Just because I know how to use a hammer and nails doesn’t mean I can build myself a house. Sure, I may be able to craft a perfectly adequate birdhouse, but definitely not a house where my family would live.
As a professional graphic designer, I bring out my hammer-and-nails quip when I get frustrated by the proliferation of images gaining steam with the recent tech trend of do-it-yourself design platforms. With drag-and-drop artwork and a multitude of pre-loaded fonts and templates, someone with little to no design skill can create a piece of artwork.
Obviously, these are great tools for content marketers who may not have the budget or time to bring in a designer for a project. But I harken back to a quote from CMI’s Chief Strategist Robert Rose, “A chainsaw in my hands has a very different purpose and effect than a chainsaw in a professional’s hands.”
There’s something missing from many of these DIY-created images. What is it?
Allow me to quote the “mostly dead” Westley from one of the CMI staff’s favorite films – The Princess Bride (yes, we quote it quite often): “True love.”
True love, in the sense of what designers bring to their visual creation in the form of creativity, hierarchy, design rules, and attention to detail that gives their design a bigger impact over others clogging the audience’s news feeds.
Learn the rules
To their credit, DIY design platforms offer an abundance of blogs and tutorials on how to use their tools. Many of their posts focus on the do’s and don’ts of graphic design – the design rules to follow (or not to break). But, one thing I have learned in my years in the profession is that while design evolves and you need to learn though trial and error, good design is always grounded in the rules. I still (hazily) recall my college days, sitting in all of those design courses where we would endlessly critique the positive use of negative space, proper font treatments, and the dreaded trapped white space. We studied the color wheel for hours. We learned proportion and hierarchy.

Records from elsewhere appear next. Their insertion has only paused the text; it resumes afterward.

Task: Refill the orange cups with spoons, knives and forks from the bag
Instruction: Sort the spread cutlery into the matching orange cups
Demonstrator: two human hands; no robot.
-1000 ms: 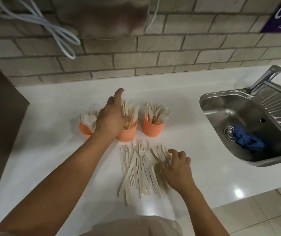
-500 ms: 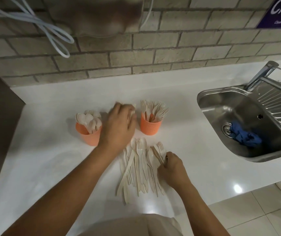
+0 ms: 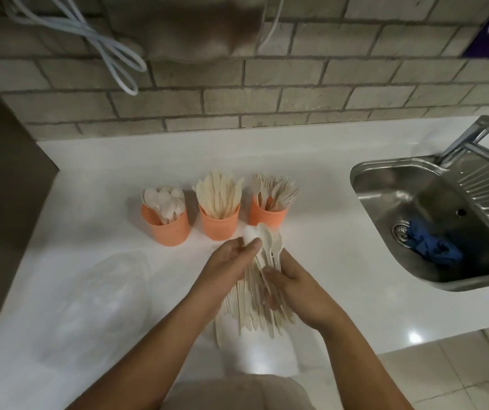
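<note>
Passing room over white counter (image 3: 95, 220) left of and behind orange cups (image 3: 219, 223); narrow gaps between them; cutlery pile (image 3: 252, 306) in front, sink (image 3: 432, 208) well right.

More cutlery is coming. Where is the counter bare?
Bare counter runs behind the orange cups to the brick wall, and between the fork cup and the sink. Crowded in front: left hand and right hand holding spoons over the cutlery pile.
</note>
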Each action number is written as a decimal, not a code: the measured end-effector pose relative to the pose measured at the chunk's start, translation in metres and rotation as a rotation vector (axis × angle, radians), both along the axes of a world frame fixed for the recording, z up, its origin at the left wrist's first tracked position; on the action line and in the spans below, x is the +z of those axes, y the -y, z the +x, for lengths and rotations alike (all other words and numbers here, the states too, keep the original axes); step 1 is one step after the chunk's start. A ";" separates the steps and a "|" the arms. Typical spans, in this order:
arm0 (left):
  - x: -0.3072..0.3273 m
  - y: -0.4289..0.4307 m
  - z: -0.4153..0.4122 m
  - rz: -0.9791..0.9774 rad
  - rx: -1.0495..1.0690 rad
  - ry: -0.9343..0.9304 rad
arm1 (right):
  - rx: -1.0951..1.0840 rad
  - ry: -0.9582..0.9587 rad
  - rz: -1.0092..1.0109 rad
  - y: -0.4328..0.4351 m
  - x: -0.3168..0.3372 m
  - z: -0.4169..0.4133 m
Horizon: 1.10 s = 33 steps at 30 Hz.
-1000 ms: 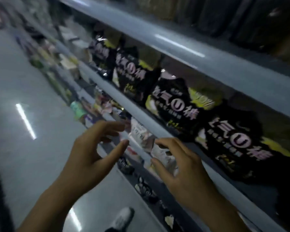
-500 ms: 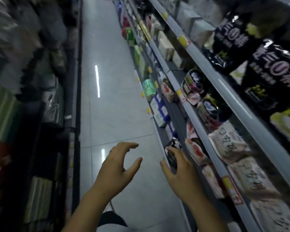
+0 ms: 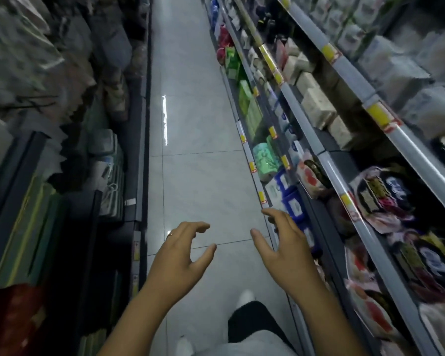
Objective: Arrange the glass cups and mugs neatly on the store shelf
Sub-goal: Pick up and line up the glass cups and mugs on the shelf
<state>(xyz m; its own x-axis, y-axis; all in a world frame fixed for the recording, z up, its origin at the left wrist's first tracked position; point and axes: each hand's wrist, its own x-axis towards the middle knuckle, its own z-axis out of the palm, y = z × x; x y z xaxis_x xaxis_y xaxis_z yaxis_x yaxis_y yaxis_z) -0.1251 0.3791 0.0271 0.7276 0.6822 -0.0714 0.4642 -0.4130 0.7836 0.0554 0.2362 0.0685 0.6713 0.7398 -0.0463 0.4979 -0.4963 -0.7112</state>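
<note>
No glass cups or mugs show in this view. My left hand (image 3: 181,255) hovers over the aisle floor with loosely curled fingers and holds nothing; a ring sits on one finger. My right hand (image 3: 283,246) is held out beside it, fingers spread and relaxed, close to the lower edge of the right-hand shelving (image 3: 329,165) without touching it. Both forearms reach forward from the bottom of the frame.
A tiled aisle floor (image 3: 190,124) runs straight ahead between two shelving units. The right shelves carry packaged goods, boxes and yellow price tags (image 3: 328,51). The left shelving (image 3: 93,150) holds bags and packs. My white shoe (image 3: 244,296) is below.
The view has swung from the right shelf of dark packets to looking down the aisle. Both hands have come away from the shelf and now hang over the floor, holding nothing.
</note>
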 end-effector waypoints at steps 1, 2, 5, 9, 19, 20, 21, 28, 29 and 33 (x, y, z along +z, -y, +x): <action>-0.005 -0.019 0.007 -0.005 0.015 -0.008 | 0.013 -0.001 -0.007 -0.022 -0.006 0.010; -0.010 -0.039 0.017 -0.004 0.033 -0.016 | 0.032 0.005 -0.014 -0.044 -0.012 0.022; -0.020 -0.104 0.056 0.010 0.085 -0.025 | 0.104 0.005 -0.032 -0.114 -0.031 0.063; -0.011 -0.185 0.120 0.007 0.154 -0.037 | 0.224 0.006 -0.084 -0.209 -0.036 0.128; 0.020 -0.371 0.250 0.008 0.258 -0.048 | 0.345 0.014 -0.136 -0.422 -0.031 0.269; 0.015 -0.392 0.262 -0.003 0.251 -0.055 | 0.341 0.012 -0.143 -0.441 -0.035 0.281; 0.008 -0.414 0.274 -0.012 0.242 -0.058 | 0.327 0.009 -0.150 -0.460 -0.039 0.293; -0.009 -0.600 0.382 -0.024 0.018 -0.041 | 0.097 0.006 -0.145 -0.605 -0.043 0.384; -0.002 -0.623 0.400 -0.021 -0.024 -0.034 | 0.042 0.002 -0.144 -0.619 -0.037 0.396; 0.018 -0.700 0.483 0.017 -0.221 -0.001 | -0.188 0.004 -0.112 -0.667 -0.015 0.442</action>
<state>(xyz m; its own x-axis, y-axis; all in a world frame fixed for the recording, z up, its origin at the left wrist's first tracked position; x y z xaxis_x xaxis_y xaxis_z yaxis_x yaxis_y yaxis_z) 0.3576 1.0789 0.0456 0.8594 0.5075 -0.0619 0.3615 -0.5176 0.7755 0.4970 0.9029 0.0535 0.7972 0.5921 -0.1180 0.3919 -0.6561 -0.6449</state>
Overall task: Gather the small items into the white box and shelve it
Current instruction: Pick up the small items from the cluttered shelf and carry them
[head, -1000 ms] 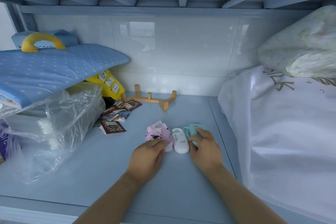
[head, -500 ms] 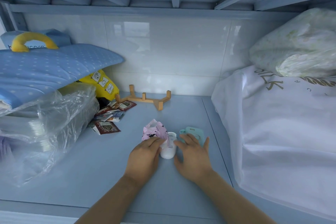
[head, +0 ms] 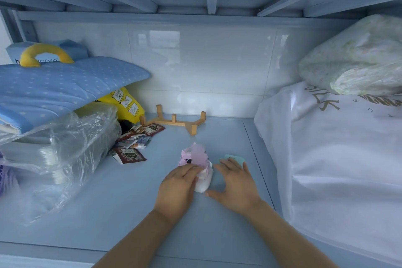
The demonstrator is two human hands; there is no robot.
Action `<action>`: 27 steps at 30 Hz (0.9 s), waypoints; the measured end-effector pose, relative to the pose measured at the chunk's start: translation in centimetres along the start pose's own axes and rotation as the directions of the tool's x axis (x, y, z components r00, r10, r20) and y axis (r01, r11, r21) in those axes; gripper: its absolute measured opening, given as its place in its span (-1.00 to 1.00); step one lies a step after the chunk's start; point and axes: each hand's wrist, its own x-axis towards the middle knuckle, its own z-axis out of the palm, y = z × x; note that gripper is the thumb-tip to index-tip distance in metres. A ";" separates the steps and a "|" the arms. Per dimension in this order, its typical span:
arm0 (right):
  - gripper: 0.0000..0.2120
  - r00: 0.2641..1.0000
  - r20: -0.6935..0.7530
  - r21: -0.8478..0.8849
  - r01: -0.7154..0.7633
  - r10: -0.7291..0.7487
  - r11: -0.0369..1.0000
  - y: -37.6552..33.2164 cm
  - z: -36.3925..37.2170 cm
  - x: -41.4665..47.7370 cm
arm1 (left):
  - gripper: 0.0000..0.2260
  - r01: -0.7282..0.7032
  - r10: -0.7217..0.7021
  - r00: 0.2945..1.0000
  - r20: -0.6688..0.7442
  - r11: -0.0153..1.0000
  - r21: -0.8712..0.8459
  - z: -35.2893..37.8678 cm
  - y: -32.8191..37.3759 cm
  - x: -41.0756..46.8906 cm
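Resting on the pale blue shelf point(head: 217, 224), two bare forearms are seen reaching forward from the lower edge of the view. The left hand point(head: 177, 189) is laid palm down with its fingers bent over one pink packet point(head: 193, 156) and touching one small white case point(head: 203, 181), which lies between the two hands. The right hand point(head: 236, 185) is spread open and flat, thumb pointed toward the white case, fingertips laid on one teal item point(head: 233, 158). Whether the left hand is actually gripping the packet cannot be told. Three small items are thus counted at the hands. Farther left, a scatter of sachets point(head: 134, 143) is seen, and one wooden rack point(head: 176, 119) stands near the tiled back wall.
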 end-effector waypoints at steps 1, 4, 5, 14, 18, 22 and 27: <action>-0.30 1.000 0.012 -0.006 -0.003 0.003 1.000 0.8 -0.3 -0.1 | -0.70 -0.040 0.040 0.999 0.019 0.999 0.012 0.2 0.3 0.3; -0.40 1.000 0.010 -0.021 -0.008 0.008 1.000 2.4 -0.2 -0.9 | -0.74 -0.098 0.095 0.988 0.125 0.995 0.021 1.3 0.7 0.6; -0.41 1.000 0.002 -0.010 -0.006 0.006 1.000 2.6 0.0 -1.2 | -0.72 -0.099 0.095 0.984 0.149 0.995 0.016 1.6 0.6 0.5; -0.62 0.974 -0.204 0.156 -0.066 0.098 0.986 2.1 0.9 -1.4 | -0.63 -0.031 0.042 0.987 0.154 0.997 -0.073 3.0 0.7 0.8; -0.61 0.942 -0.329 0.188 -0.007 0.069 0.982 2.1 1.0 -2.2 | -0.62 -0.027 0.045 0.989 0.138 0.992 -0.126 3.0 -0.1 0.5; -0.55 0.945 -0.324 0.192 0.032 0.033 0.981 1.8 0.8 -2.4 | -0.64 -0.019 0.037 0.993 0.111 0.987 -0.159 3.0 -0.2 0.0; -0.58 0.956 -0.293 0.159 0.028 0.020 0.987 1.4 0.8 -2.4 | -0.58 -0.007 0.032 0.992 0.118 0.980 -0.199 3.0 0.2 -0.1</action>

For most of us, those lessons became inherent rules that we now follow from the start of a project. Allow me to show you an example of DIY artwork where the creator didn’t understand some of the basic design rules:
I pulled this example from a blog dedicated to the ease of use of DIY design programs. To me, it’s obvious that the blogger who created this particular graphic didn’t understand (or follow) some of the rules, including:
- Colors: I counted four. They are not particularly bad, but the way they are used seems disjointed.
- Fonts: I counted four. That’s way too many for such a piece, especially when used so randomly.
- Hierarchy: There is little use of hierarchy in this piece. It seems that everything carries the same weight and it’s causing my eyes to bounce all over the page searching for the pertinent information. Notice how the number 26 and the month of May are larger than the event name? The date isn’t what’s most important.
It’s a common mistake – DIYers are often so enchanted by the bells and whistles that they use too many of them and lose sight of the concept of the design.
It reminds me of the man in the Johnny Cash song, One Piece at a Time, who works at a Cadillac plant and steals one part every day for 30 years. He finally builds the “Cadillac,” but it looks nothing like a Cadillac. The man got so caught up in collecting the parts, he failed to recognize that he would have parts from 30 years and could never create a cohesive Cadillac model.
Taking the content from the example, I did a little revamp on it to show you the difference in use of fonts, color, and hierarchy.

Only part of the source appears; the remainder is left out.